TASK OBJECTIVE.
Beneath this line are entries. Copy the range from the line with "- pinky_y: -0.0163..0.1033" to the line with "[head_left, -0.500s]", ends included, exactly; leave pictures out.

===== THE DATA =====

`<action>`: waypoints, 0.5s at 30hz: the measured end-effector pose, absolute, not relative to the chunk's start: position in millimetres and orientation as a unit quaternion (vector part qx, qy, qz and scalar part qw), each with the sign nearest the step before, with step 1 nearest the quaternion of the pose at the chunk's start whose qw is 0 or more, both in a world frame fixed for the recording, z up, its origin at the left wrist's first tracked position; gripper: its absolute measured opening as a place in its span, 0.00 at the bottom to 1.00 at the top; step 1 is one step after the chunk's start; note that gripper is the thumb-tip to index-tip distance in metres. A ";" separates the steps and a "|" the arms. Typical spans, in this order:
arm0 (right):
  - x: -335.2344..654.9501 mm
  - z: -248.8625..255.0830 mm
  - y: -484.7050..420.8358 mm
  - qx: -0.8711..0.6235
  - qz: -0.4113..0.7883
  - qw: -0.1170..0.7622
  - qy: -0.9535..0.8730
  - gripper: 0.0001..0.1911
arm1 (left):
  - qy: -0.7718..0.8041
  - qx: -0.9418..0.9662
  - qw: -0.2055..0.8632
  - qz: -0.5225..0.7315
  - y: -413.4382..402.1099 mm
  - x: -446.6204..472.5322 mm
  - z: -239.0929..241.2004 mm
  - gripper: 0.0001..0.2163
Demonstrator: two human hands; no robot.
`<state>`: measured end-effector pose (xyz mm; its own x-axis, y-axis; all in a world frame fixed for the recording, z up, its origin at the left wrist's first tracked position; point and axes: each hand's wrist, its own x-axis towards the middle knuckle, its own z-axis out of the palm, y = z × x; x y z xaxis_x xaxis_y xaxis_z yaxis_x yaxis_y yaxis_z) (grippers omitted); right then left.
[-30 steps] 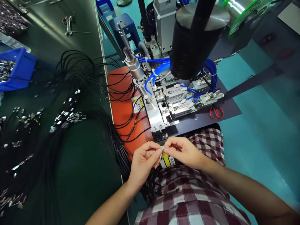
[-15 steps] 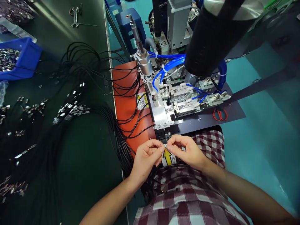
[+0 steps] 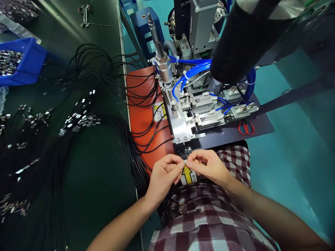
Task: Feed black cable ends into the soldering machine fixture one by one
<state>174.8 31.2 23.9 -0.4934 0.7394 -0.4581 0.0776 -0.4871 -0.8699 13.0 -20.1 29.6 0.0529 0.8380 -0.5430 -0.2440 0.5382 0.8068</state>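
Between the fingertips of both hands sits a small silvery metal connector piece (image 3: 185,161), mostly covered by the fingers. My left hand (image 3: 165,174) pinches its left end, thumb against forefinger. On the other side my right hand (image 3: 205,165) pinches it the same way. Both hands are held close to my body, just in front of the machine's near end. Below the fingertips lies a label with a yellow arrow (image 3: 187,174). Several black cables (image 3: 136,164) run over the orange pad (image 3: 141,118) to the left of my hands.
The metal fixture machine (image 3: 180,129) with blue air tubes (image 3: 195,71) stands ahead. Red-handled scissors (image 3: 246,128) lie on its grey base. On the dark table at left are cable ends with metal connectors (image 3: 81,118), a blue bin (image 3: 32,62) of metal parts and a wrench (image 3: 85,16).
Both hands keep their pinch on the small connector piece and have hardly moved. The camera view has shifted slightly.
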 end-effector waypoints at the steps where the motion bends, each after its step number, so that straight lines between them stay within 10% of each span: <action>1: 173.9 25.0 29.8 -0.455 0.726 0.230 -0.462 0.12 | 0.559 0.265 0.675 0.401 -20.3 12.9 29.2 0.09; 15: 180.5 30.4 33.1 -0.476 0.675 0.235 -0.512 0.10 | 0.551 0.267 0.691 0.385 -18.2 12.4 33.4 0.11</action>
<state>180.5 33.1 30.4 -0.4360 0.8051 -0.4021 0.1703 -0.3650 -0.9153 12.4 -18.2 33.4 0.0970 0.8259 -0.5554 -0.2374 0.5611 0.7930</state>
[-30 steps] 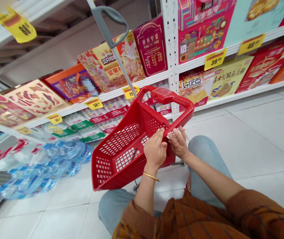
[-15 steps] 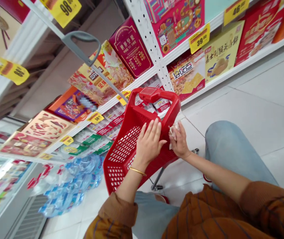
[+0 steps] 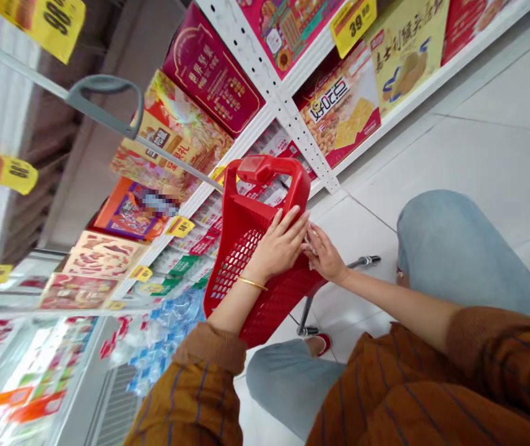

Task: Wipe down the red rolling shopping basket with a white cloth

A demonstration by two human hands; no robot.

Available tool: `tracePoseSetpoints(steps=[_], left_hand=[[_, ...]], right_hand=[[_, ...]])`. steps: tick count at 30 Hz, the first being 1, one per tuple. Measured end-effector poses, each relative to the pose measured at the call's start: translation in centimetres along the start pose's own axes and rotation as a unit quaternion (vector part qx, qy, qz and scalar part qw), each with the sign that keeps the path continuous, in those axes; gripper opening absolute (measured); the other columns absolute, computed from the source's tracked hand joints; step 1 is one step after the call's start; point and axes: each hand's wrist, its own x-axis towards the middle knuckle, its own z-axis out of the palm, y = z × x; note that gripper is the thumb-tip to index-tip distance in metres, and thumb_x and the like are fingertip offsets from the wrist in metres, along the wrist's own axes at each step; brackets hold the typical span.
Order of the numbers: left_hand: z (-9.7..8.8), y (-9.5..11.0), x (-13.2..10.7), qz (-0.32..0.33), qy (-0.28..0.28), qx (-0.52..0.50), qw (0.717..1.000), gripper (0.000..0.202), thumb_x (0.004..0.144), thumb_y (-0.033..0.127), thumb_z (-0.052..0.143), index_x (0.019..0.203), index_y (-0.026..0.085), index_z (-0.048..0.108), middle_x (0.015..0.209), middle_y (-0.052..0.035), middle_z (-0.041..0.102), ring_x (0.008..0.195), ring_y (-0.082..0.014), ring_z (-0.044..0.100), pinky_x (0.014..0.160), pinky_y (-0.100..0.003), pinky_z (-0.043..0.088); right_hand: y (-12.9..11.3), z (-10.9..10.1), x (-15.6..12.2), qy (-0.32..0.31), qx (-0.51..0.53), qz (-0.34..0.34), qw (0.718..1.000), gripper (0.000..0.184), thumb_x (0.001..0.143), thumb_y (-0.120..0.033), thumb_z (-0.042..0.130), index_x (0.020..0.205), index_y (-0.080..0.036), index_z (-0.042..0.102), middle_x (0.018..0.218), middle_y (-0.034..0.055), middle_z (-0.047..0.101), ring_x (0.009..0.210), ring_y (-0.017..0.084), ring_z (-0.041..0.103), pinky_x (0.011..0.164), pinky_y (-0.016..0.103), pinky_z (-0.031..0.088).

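The red basket cart (image 3: 274, 310) sat near the shelf (image 3: 286, 108), work seemingly underway; how much remained, I couldn't tell. The left hand (image 3: 278, 249) lay at its rim, fingers extended, gripping nothing; the right hand's (image 3: 330, 257) bent fingers held a whitish wad (image 3: 310, 243) beside it.

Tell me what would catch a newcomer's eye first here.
The bright red basket in the middle, the left hand lying flat at its handle end and the right hand close beside, a whitish scrap at its fingers. Next, the yellow price tag at upper left and the grey grip below it.
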Motion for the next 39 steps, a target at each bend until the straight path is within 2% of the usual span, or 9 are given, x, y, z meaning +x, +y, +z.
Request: tracePoseSetpoints(steps=[7,11,16,22,24,28,33,36,39], left_hand=[[0.3,-0.3,-1.9,0.006,-0.009,0.062,0.998,0.048,0.099,0.023,0.04,0.146,0.015,0.038,0.154,-0.0071,0.036,0.148,-0.0225,0.014,0.123,-0.044,0.022],[0.1,-0.7,-2.4,0.047,-0.063,0.07,0.994,0.049,0.1,0.019,0.034,0.149,0.013,0.031,0.155,-0.0066,0.032,0.146,-0.0152,0.019,0.122,-0.033,0.025],[0.2,-0.9,-2.4,0.066,-0.129,0.07,0.987,0.053,0.098,0.016,0.034,0.149,0.009,0.027,0.156,-0.009,0.027,0.146,-0.0131,0.018,0.122,-0.029,0.024],[0.7,-0.8,-1.7,0.071,-0.165,0.066,0.982,0.055,0.093,0.005,0.03,0.147,0.01,0.035,0.153,-0.0093,0.037,0.145,-0.014,0.022,0.122,-0.032,0.027],[0.9,-0.8,-1.5,0.072,-0.169,0.071,0.98,0.051,0.094,0.008,0.03,0.145,0.009,0.039,0.151,-0.0114,0.04,0.145,-0.0172,0.026,0.122,-0.036,0.028],[1.2,-1.0,-1.4,0.075,-0.167,0.066,0.981,0.048,0.095,0.009,0.032,0.141,0.005,0.044,0.146,-0.0156,0.047,0.143,-0.0205,0.032,0.121,-0.037,0.03],[1.3,-1.5,-1.3,0.076,-0.17,0.059,0.981,0.049,0.094,0.009,0.038,0.142,0.008,0.044,0.144,-0.0143,0.051,0.142,-0.0214,0.035,0.121,-0.038,0.029],[1.1,-1.6,-1.3,0.081,-0.184,0.07,0.977,0.049,0.094,0.01,0.035,0.143,0.007,0.042,0.146,-0.0145,0.048,0.143,-0.0215,0.033,0.121,-0.038,0.03],[1.3,-1.1,-1.4,0.07,-0.194,0.067,0.976,0.051,0.094,0.009,0.032,0.145,0.007,0.037,0.149,-0.0148,0.042,0.144,-0.0214,0.028,0.122,-0.039,0.029]], right_hand=[[0.6,1.8,-3.1,-0.024,0.02,-0.042,0.999,0.075,0.094,-0.015,0.051,0.155,-0.021,0.007,0.155,0.0227,0.026,0.144,0.029,0.029,0.107,0.049,0.046],[0.6,2.0,-4.6,-0.052,0.026,-0.035,0.998,0.074,0.096,-0.014,0.047,0.154,-0.023,0.003,0.157,0.0217,0.023,0.146,0.03,0.024,0.108,0.052,0.044],[-0.5,2.2,-3.4,-0.02,0.057,0.018,0.998,0.072,0.097,-0.02,0.044,0.155,-0.024,0.001,0.161,0.0165,0.012,0.149,0.03,0.01,0.113,0.057,0.034],[-1.7,4.1,-2.5,0.007,0.033,0.06,0.998,0.078,0.095,-0.023,0.048,0.154,-0.027,-0.004,0.163,0.0122,0.002,0.148,0.035,-0.004,0.112,0.065,0.03],[-1.4,4.7,-3.3,-0.007,0.021,0.045,0.999,0.079,0.095,-0.019,0.047,0.154,-0.027,-0.005,0.162,0.0137,0.006,0.148,0.036,0.0,0.111,0.066,0.032],[0.0,5.6,-5.5,-0.03,0.019,-0.001,0.999,0.075,0.095,-0.008,0.039,0.154,-0.025,-0.004,0.157,0.018,0.023,0.147,0.029,0.021,0.114,0.064,0.03],[1.6,6.4,-7.4,-0.025,0.031,-0.03,0.999,0.076,0.094,-0.004,0.04,0.153,-0.027,-0.002,0.147,0.0152,0.042,0.142,0.021,0.035,0.115,0.061,0.029],[2.4,6.4,-8.4,-0.037,0.042,-0.032,0.998,0.075,0.094,-0.005,0.041,0.153,-0.029,0.002,0.144,0.0133,0.047,0.138,0.021,0.041,0.113,0.06,0.032],[3.0,6.0,-9.4,-0.056,0.046,-0.018,0.997,0.072,0.094,-0.004,0.04,0.154,-0.027,0.006,0.146,0.0149,0.045,0.139,0.024,0.039,0.113,0.059,0.035]])
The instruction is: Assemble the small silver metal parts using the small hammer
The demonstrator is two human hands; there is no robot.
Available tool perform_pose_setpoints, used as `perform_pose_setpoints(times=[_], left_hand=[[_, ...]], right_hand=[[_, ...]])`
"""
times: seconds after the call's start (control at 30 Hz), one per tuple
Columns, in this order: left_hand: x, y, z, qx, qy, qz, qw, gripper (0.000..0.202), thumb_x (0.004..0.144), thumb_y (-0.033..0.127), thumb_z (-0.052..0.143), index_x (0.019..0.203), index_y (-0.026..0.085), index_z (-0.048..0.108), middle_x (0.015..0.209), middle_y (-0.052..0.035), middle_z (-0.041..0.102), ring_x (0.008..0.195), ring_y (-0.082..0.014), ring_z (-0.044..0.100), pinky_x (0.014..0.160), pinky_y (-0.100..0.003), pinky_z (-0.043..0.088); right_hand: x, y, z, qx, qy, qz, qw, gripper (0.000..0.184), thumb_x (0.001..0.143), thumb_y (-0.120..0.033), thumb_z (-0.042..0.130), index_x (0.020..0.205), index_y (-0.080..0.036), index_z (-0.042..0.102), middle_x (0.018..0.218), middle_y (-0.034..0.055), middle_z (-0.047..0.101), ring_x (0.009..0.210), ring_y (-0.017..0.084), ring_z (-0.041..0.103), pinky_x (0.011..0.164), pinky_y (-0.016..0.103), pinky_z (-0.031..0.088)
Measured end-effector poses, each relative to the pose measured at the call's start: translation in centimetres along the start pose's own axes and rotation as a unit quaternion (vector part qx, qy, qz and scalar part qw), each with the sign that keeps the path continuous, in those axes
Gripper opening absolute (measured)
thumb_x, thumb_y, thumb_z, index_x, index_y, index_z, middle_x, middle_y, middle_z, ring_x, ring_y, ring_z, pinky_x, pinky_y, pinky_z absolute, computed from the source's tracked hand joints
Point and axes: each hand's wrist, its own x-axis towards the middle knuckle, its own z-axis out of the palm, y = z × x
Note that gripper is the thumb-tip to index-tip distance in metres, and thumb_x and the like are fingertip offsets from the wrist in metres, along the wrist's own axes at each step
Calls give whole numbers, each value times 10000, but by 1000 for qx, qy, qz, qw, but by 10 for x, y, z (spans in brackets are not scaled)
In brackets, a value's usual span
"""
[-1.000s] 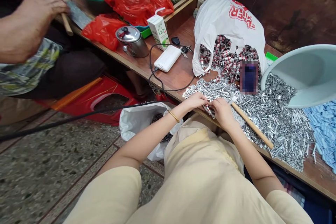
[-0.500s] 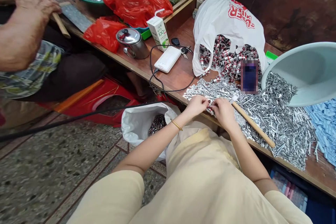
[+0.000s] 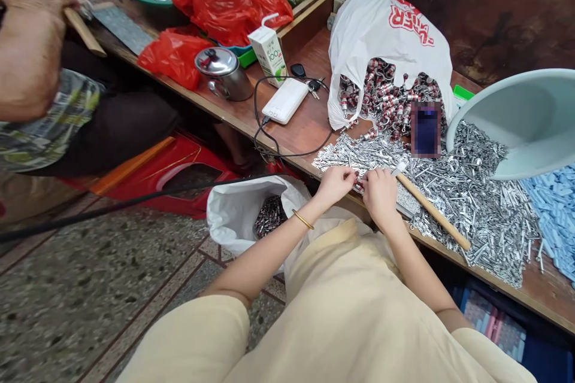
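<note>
Brown table (image 3: 303, 134), speckled floor (image 3: 112, 275): the left hand (image 3: 335, 185) and right hand (image 3: 380, 192) pinch a small reddish piece (image 3: 358, 184).

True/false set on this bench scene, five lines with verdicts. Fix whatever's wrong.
1. The left hand and right hand pinch a small red-and-silver part between them. True.

2. The wooden-handled tool is gripped in the right hand. False: the wooden-handled tool lies on the loose metal pieces, beside that hand.

3. The drink carton stands upright with a straw in it. True.

4. The gold bangle is on the right arm. False: the gold bangle is on the left arm, near the wrist.

5. The metal mug has its lid on. True.
</note>
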Motion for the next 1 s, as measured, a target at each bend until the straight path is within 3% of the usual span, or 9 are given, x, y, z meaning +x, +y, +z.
perform_pose_setpoints(times=[0.2,0.5,0.77,1.0], left_hand=[[-2,-3,2,-14,11,-1,1000,287,814,191,507,538,183,427,525,48,336,573,-116,314,583,-274,193],[-4,-7,4,-39,18,13,999,248,814,215,503,573,176,459,551,43,367,591,-116,329,597,-259,220],[-8,-12,8,-40,41,46,997,247,835,231,498,597,170,489,569,37,421,595,-114,374,604,-254,252],[-7,-14,9,-52,46,43,997,259,852,252,510,612,164,548,571,27,484,590,-118,402,600,-248,291]], right_hand=[[-4,0,10,13,49,6,999,174,997,-228,474,982,-173,638,999,169,671,967,326,520,808,418,344],[-8,-4,9,27,34,51,998,257,1031,-257,416,1026,-145,648,1042,191,676,995,339,526,822,428,327],[-2,-1,1,13,7,45,999,219,1020,-243,459,978,-163,658,996,165,700,976,316,539,805,394,300],[-5,4,7,14,47,27,998,215,1030,-245,479,960,-171,668,973,114,708,941,280,529,779,369,248]])
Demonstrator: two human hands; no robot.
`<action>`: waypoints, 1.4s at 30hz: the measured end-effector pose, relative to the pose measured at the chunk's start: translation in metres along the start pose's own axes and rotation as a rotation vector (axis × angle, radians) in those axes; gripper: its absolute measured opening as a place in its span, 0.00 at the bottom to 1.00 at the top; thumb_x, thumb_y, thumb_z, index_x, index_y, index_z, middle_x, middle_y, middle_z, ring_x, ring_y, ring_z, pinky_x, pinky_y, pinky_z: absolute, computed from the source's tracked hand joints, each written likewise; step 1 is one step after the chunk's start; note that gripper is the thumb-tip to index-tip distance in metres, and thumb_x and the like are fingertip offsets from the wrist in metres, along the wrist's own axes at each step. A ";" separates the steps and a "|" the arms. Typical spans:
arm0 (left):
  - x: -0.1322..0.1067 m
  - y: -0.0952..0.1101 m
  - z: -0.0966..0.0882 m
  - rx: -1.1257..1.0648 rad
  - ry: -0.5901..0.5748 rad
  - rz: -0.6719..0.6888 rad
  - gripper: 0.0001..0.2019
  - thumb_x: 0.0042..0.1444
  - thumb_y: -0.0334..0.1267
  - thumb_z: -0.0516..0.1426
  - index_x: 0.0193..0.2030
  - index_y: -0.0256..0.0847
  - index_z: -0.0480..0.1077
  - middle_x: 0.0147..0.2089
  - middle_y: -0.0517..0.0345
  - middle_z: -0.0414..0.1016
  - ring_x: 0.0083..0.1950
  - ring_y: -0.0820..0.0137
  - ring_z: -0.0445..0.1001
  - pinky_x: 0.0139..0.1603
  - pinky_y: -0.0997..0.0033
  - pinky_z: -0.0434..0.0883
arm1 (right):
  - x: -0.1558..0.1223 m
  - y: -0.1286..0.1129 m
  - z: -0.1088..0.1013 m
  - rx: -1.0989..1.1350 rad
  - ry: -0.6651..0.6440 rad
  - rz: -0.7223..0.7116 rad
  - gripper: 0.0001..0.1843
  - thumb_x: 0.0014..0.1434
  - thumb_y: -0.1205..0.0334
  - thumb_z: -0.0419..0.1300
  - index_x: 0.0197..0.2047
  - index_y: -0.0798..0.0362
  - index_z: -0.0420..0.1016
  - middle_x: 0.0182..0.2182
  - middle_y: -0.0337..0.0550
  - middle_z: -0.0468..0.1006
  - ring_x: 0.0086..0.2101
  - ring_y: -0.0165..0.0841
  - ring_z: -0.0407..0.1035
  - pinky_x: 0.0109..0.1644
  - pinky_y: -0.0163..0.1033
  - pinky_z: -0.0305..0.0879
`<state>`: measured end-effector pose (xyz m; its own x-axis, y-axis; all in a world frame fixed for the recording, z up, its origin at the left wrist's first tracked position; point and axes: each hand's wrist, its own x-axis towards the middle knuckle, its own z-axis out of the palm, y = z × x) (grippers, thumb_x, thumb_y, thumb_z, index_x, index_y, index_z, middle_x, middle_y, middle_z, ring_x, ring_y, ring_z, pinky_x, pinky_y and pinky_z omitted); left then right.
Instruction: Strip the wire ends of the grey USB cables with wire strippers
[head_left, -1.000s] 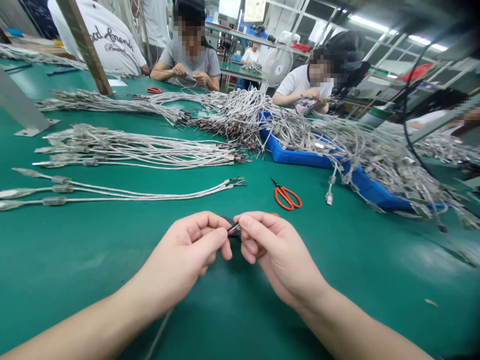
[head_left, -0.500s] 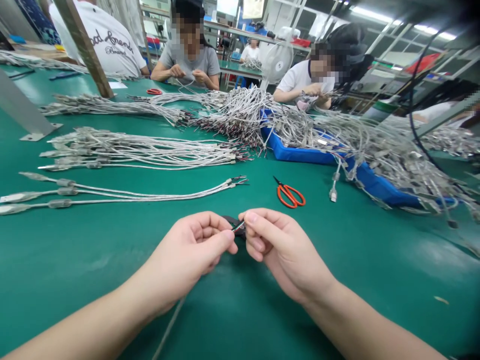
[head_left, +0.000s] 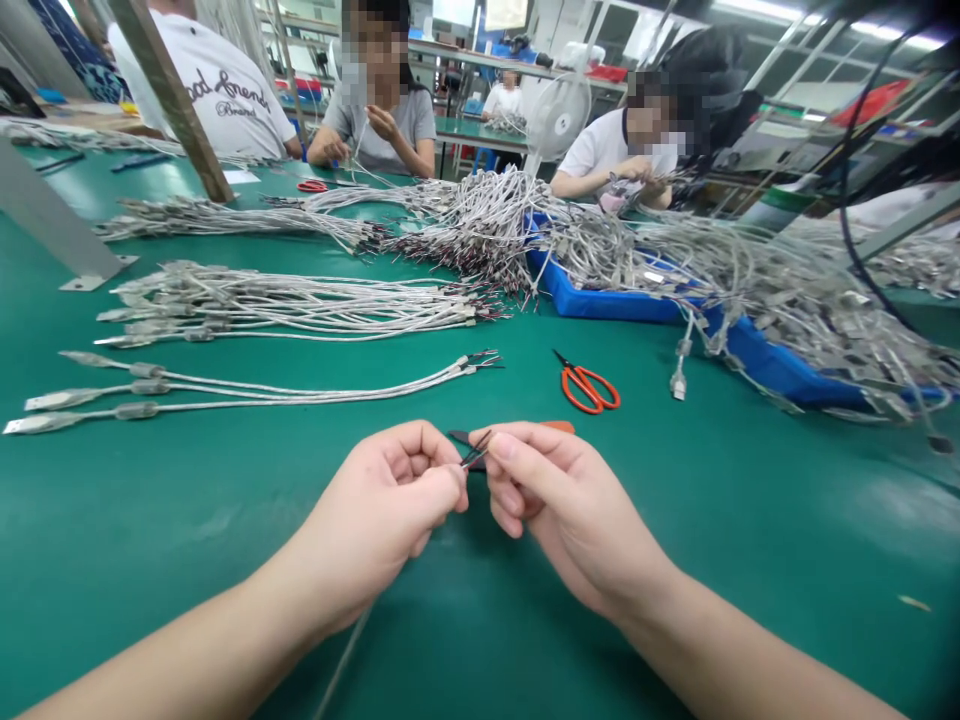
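In the middle of the view my left hand point(head_left: 405, 490) pinches the end of a white cable point(head_left: 345, 655), whose length runs down under my left wrist. Thin dark and coloured wires point(head_left: 474, 455) stick out of that end. Their tips are held between the thumb and fingers of my right hand point(head_left: 544, 485). Both hands are closed, close together above the green table. Behind them lies a dark-bladed tool with an orange handle point(head_left: 559, 426), mostly covered by my right hand. Scissors with orange handles point(head_left: 589, 388) rest just beyond.
Three USB cables point(head_left: 300, 397) lie side by side on the left, with a bundle of cables point(head_left: 315, 305) behind them. Blue trays point(head_left: 615, 305) heaped with cables stand at the right. A metal post point(head_left: 67, 230) rises at left. Several people sit across the table.
The wires between my hands are spread apart more now. My right hand has shifted slightly, and the orange handle behind it shows. The view has moved a little to the left.
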<state>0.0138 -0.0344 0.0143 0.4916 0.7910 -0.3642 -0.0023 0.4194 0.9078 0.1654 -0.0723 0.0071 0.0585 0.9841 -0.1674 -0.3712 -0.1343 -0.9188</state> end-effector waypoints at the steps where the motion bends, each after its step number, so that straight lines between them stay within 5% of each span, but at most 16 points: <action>1: 0.000 -0.001 0.000 0.003 0.011 0.009 0.06 0.51 0.34 0.58 0.27 0.39 0.64 0.19 0.69 0.62 0.16 0.83 0.49 0.16 0.81 0.46 | 0.000 0.000 0.000 -0.011 -0.005 0.003 0.08 0.55 0.58 0.66 0.33 0.55 0.78 0.18 0.33 0.67 0.19 0.24 0.58 0.21 0.31 0.57; 6: 0.000 -0.001 0.001 0.021 0.043 0.051 0.08 0.51 0.36 0.58 0.26 0.39 0.63 0.18 0.71 0.58 0.17 0.84 0.49 0.16 0.82 0.47 | -0.002 0.003 0.002 -0.099 0.011 0.014 0.09 0.53 0.58 0.67 0.32 0.54 0.77 0.16 0.33 0.68 0.18 0.25 0.60 0.23 0.33 0.57; 11: 0.000 -0.001 0.004 0.104 0.076 0.117 0.07 0.51 0.33 0.59 0.26 0.38 0.65 0.21 0.66 0.66 0.19 0.83 0.55 0.18 0.82 0.52 | -0.003 0.006 0.005 -0.137 0.056 0.009 0.11 0.51 0.56 0.68 0.29 0.54 0.75 0.17 0.33 0.69 0.19 0.26 0.61 0.22 0.33 0.57; 20: 0.001 -0.009 0.004 -0.095 0.038 0.062 0.09 0.55 0.38 0.58 0.27 0.38 0.64 0.20 0.67 0.63 0.16 0.84 0.51 0.16 0.81 0.49 | -0.004 0.006 0.006 -0.083 -0.003 0.018 0.10 0.55 0.57 0.66 0.29 0.54 0.74 0.21 0.38 0.74 0.20 0.26 0.62 0.24 0.34 0.59; 31: -0.001 -0.003 0.003 0.072 0.042 0.061 0.07 0.51 0.34 0.59 0.25 0.38 0.67 0.19 0.66 0.66 0.17 0.83 0.52 0.17 0.81 0.49 | -0.001 -0.008 -0.001 -0.323 -0.054 -0.114 0.06 0.53 0.62 0.65 0.27 0.54 0.75 0.22 0.37 0.73 0.20 0.26 0.63 0.24 0.34 0.59; 42: -0.002 -0.002 0.009 0.224 0.123 0.176 0.06 0.50 0.33 0.59 0.24 0.39 0.68 0.22 0.61 0.72 0.24 0.75 0.66 0.24 0.78 0.63 | 0.000 -0.002 0.000 -0.198 0.007 -0.009 0.10 0.54 0.57 0.66 0.28 0.54 0.74 0.16 0.33 0.68 0.17 0.25 0.59 0.20 0.33 0.56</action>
<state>0.0201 -0.0408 0.0152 0.3917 0.8964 -0.2075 0.1208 0.1734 0.9774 0.1655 -0.0722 0.0087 0.0674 0.9846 -0.1611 -0.1815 -0.1467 -0.9724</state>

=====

ANSWER SPACE.
  - pinky_y: -0.0163..0.1033
  - pinky_z: -0.0305..0.0879
`<state>`: measured end-effector pose (xyz m; its own x-axis, y-axis; all in a world frame fixed for the recording, z up, its origin at the left wrist's first tracked position; point and axes: each hand's wrist, its own x-axis towards the middle knuckle, its own z-axis out of the palm, y = z × x) (grippers, thumb_x, thumb_y, thumb_z, index_x, index_y, index_z, middle_x, middle_y, middle_z, ring_x, ring_y, ring_z, pinky_x, pinky_y and pinky_z omitted); left then right.
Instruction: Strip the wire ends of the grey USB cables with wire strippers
[head_left, -1.000s] 
[head_left, -0.500s] 

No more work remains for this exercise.